• [Problem description]:
Make an exact copy of all the entries shown below.

**** Material shown ****

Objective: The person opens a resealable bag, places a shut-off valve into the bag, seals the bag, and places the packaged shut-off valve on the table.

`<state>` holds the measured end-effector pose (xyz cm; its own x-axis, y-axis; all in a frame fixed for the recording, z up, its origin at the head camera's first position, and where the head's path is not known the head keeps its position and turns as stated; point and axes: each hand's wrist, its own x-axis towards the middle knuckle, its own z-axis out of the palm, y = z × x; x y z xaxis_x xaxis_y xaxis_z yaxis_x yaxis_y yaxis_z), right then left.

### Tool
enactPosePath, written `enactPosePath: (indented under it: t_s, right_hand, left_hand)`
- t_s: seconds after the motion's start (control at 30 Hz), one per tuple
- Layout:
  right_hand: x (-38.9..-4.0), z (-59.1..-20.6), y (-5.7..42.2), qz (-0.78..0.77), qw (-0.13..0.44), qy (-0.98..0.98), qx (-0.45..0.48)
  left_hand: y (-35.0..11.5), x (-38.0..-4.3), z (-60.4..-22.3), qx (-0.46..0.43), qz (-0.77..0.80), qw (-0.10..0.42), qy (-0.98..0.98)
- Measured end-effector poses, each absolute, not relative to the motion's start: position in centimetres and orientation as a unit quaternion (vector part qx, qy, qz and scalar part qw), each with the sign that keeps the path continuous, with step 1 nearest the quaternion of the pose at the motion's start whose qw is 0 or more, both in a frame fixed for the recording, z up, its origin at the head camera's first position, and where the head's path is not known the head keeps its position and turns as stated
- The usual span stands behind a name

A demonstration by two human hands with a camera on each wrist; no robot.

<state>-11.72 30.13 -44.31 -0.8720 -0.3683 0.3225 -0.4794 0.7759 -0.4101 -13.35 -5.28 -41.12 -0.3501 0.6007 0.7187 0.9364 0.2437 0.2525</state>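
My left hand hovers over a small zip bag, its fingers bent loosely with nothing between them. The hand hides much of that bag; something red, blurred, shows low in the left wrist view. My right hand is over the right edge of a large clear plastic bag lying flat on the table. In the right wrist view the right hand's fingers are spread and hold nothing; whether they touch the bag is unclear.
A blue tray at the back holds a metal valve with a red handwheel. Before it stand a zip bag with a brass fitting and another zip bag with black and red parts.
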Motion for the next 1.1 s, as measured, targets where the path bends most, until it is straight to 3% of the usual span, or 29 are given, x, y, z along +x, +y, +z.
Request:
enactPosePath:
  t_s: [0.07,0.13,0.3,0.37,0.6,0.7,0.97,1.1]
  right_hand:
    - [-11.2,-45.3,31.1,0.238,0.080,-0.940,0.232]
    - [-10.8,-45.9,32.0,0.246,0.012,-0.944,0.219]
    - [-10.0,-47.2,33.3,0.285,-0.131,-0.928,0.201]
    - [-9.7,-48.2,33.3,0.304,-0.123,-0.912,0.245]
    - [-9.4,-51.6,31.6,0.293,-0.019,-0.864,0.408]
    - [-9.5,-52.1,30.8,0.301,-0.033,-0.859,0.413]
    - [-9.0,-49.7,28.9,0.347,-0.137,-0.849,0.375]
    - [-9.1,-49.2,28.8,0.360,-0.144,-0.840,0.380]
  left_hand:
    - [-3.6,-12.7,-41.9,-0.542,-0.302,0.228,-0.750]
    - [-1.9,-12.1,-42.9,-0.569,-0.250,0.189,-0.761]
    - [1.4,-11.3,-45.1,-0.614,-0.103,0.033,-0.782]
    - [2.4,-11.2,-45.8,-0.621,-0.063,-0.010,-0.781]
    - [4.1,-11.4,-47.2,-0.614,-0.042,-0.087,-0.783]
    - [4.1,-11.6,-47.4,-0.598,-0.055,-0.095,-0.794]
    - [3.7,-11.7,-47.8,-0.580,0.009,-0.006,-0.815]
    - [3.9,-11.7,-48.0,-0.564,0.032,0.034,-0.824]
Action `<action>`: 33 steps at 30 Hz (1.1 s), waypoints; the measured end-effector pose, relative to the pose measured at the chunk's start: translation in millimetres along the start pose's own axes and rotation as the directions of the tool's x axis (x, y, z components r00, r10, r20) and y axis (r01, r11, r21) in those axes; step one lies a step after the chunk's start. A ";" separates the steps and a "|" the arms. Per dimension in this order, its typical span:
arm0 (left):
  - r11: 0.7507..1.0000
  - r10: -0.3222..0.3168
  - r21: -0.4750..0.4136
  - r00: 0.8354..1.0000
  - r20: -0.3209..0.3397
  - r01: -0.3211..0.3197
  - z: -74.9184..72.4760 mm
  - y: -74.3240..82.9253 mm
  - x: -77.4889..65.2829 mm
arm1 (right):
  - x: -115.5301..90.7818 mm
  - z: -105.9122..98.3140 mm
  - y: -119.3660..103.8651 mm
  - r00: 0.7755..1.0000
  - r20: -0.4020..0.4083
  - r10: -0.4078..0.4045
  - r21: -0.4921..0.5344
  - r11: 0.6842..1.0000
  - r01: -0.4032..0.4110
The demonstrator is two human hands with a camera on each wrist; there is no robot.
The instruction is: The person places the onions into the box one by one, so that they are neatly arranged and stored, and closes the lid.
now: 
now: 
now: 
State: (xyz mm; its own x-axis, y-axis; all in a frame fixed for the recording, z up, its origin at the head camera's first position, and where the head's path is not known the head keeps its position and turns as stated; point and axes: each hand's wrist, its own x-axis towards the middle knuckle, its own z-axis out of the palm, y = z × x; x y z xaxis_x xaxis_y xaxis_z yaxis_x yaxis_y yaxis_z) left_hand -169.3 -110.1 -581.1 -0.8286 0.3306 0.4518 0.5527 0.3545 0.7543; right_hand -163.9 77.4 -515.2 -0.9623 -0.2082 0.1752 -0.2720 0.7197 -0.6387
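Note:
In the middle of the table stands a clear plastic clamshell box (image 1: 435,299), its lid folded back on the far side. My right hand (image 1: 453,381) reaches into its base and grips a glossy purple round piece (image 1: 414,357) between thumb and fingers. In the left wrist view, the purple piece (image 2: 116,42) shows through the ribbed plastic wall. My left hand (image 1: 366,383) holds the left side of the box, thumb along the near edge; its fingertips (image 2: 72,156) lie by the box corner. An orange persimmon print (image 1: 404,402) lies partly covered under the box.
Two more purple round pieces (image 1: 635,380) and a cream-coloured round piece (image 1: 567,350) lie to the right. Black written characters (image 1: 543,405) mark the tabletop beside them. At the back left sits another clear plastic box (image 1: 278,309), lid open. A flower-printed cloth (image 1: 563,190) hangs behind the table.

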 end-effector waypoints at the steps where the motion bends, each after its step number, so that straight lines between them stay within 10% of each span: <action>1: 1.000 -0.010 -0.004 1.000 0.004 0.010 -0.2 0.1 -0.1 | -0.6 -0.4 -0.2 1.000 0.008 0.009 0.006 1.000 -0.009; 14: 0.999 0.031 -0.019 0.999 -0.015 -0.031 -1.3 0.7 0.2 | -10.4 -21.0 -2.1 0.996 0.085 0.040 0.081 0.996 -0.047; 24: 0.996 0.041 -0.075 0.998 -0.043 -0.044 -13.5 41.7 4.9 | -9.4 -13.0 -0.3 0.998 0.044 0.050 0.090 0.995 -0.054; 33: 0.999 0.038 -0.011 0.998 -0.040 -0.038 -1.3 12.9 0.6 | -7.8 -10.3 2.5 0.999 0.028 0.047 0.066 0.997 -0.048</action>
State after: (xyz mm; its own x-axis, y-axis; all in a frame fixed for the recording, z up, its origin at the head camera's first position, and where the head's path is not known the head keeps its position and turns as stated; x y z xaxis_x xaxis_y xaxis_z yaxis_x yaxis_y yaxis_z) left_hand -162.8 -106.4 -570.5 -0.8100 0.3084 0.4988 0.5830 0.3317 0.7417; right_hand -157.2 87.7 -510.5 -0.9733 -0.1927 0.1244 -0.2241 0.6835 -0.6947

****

• [Solution to the exercise]:
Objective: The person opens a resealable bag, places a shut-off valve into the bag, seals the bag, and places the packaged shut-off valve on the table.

`<state>` holds the measured end-effector pose (xyz cm; its own x-axis, y-axis; all in a frame fixed for the recording, z up, its origin at the head camera's first position, and where the head's path is not known the head keeps its position and turns as stated; point and axes: each hand's wrist, its own x-axis towards the middle knuckle, its own z-axis out of the palm, y = z × x; x y z xaxis_x xaxis_y xaxis_z yaxis_x yaxis_y yaxis_z), right then left.

### Tool
enactPosePath, written `enactPosePath: (indented under it: t_s, right_hand, left_hand)`
- t_s: seconds after the motion's start (control at 30 Hz), one per tuple
- Layout:
  right_hand: x (-38.9..-4.0), z (-59.1..-20.6), y (-5.7..42.2), qz (-0.78..0.77), qw (-0.13..0.44), qy (-0.98..0.98), qx (-0.45..0.48)
  left_hand: y (-35.0..11.5), x (-38.0..-4.3), z (-60.4..-22.3), qx (-0.46..0.43), qz (-0.77..0.80), qw (-0.10..0.42), qy (-0.98..0.98)
- Measured end-effector poses, each absolute, not relative to the motion's start: position in centimetres and orientation as a unit quaternion (vector part qx, qy, qz and scalar part qw), each with the sign that keeps the path continuous, with step 1 nearest the quaternion of the pose at the motion's start whose qw is 0 or more, both in a frame fixed for the recording, z up, its origin at the head camera's first position, and where the head's path is not known the head keeps its position and turns as stated
- The usual span stands behind a name

A demonstration by two human hands with a camera on each wrist; no robot.

<state>-11.72 30.13 -44.31 -0.8720 -0.3683 0.3225 -0.4794 0.7759 -0.4101 -13.35 -5.28 -41.12 -0.3501 0.6007 0.7187 0.9364 0.2437 0.2525</state>
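My left hand hovers over a small zip bag, its fingers bent loosely with nothing between them. The hand hides much of that bag; something red, blurred, shows low in the left wrist view. My right hand is over the right edge of a large clear plastic bag lying flat on the table. In the right wrist view the right hand's fingers are spread and hold nothing; whether they touch the bag is unclear.
A blue tray at the back holds a metal valve with a red handwheel. Before it stand a zip bag with a brass fitting and another zip bag with black and red parts.
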Motion for the next 1.1 s, as measured, targets where the path bends most, until it is straight to 3% of the usual span, or 29 are given, x, y, z along +x, +y, +z.
Request:
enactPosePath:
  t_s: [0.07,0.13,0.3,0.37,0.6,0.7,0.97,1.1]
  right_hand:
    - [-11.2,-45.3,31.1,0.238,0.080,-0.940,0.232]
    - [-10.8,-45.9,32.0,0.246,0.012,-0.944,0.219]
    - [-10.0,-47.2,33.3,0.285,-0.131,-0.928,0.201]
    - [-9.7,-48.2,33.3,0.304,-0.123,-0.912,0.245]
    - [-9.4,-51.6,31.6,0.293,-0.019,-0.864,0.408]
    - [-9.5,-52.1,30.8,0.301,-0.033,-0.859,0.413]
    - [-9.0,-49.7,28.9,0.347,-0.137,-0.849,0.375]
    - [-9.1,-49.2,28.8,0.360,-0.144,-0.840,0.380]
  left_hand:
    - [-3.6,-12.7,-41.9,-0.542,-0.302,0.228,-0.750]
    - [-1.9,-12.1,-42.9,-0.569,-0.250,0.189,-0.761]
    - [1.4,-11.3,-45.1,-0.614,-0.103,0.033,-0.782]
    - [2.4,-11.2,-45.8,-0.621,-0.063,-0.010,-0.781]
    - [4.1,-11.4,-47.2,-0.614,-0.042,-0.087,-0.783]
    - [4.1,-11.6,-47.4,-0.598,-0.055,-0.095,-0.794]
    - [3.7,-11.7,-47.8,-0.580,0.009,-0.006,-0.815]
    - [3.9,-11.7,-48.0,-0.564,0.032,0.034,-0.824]
Action `<action>`: 33 steps at 30 Hz (1.1 s), waypoints; the measured end-effector pose, relative to the pose measured at the chunk's start: translation in millimetres along the start pose's own axes and rotation as the directions of the tool's x axis (x, y, z components r00, r10, r20) and y axis (r01, r11, r21) in those axes; step one lies a step after the chunk's start. A ";" separates the steps and a "|" the arms. Per dimension in this order, its typical span:
arm0 (left):
  - r11: 0.7507..1.0000
  - r10: -0.3222..0.3168
  - r21: -0.4750..0.4136
  - r00: 0.8354..1.0000
  - r20: -0.3209..0.3397
  - r01: -0.3211..0.3197
  - z: -74.9184..72.4760 mm
  - y: -74.3240..82.9253 mm
  - x: -77.4889..65.2829 mm
arm1 (right):
  - x: -115.5301..90.7818 mm
  - z: -105.9122..98.3140 mm
  - y: -119.3660..103.8651 mm
  - r00: 0.7755..1.0000
  - r20: -0.4020..0.4083
  - r10: -0.4078..0.4045
  - r21: -0.4921..0.5344
  - r11: 0.6842..1.0000
  - r01: -0.4032..0.4110
The demonstrator is two human hands with a camera on each wrist; there is no robot.
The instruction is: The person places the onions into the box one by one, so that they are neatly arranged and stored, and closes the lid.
now: 
now: 
now: 
State: (xyz mm; its own x-axis, y-axis; all in a frame fixed for the recording, z up, its origin at the head camera's first position, and where the head's path is not known the head keeps its position and turns as stated; point and axes: each hand's wrist, its own x-axis towards the middle knuckle, its own z-axis out of the palm, y = z × x; x y z xaxis_x xaxis_y xaxis_z yaxis_x yaxis_y yaxis_z) left_hand -169.3 -110.1 -581.1 -0.8286 0.3306 0.4518 0.5527 0.3545 0.7543; right_hand -163.9 77.4 -515.2 -0.9623 -0.2082 0.1752 -0.2720 0.7197 -0.6387
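Note:
In the middle of the table stands a clear plastic clamshell box (image 1: 435,299), its lid folded back on the far side. My right hand (image 1: 453,381) reaches into its base and grips a glossy purple round piece (image 1: 414,357) between thumb and fingers. In the left wrist view, the purple piece (image 2: 116,42) shows through the ribbed plastic wall. My left hand (image 1: 366,383) holds the left side of the box, thumb along the near edge; its fingertips (image 2: 72,156) lie by the box corner. An orange persimmon print (image 1: 404,402) lies partly covered under the box.
Two more purple round pieces (image 1: 635,380) and a cream-coloured round piece (image 1: 567,350) lie to the right. Black written characters (image 1: 543,405) mark the tabletop beside them. At the back left sits another clear plastic box (image 1: 278,309), lid open. A flower-printed cloth (image 1: 563,190) hangs behind the table.
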
 end-effector waypoints at the steps where the motion bends, each after its step number, so that straight lines between them stay within 10% of each span: <action>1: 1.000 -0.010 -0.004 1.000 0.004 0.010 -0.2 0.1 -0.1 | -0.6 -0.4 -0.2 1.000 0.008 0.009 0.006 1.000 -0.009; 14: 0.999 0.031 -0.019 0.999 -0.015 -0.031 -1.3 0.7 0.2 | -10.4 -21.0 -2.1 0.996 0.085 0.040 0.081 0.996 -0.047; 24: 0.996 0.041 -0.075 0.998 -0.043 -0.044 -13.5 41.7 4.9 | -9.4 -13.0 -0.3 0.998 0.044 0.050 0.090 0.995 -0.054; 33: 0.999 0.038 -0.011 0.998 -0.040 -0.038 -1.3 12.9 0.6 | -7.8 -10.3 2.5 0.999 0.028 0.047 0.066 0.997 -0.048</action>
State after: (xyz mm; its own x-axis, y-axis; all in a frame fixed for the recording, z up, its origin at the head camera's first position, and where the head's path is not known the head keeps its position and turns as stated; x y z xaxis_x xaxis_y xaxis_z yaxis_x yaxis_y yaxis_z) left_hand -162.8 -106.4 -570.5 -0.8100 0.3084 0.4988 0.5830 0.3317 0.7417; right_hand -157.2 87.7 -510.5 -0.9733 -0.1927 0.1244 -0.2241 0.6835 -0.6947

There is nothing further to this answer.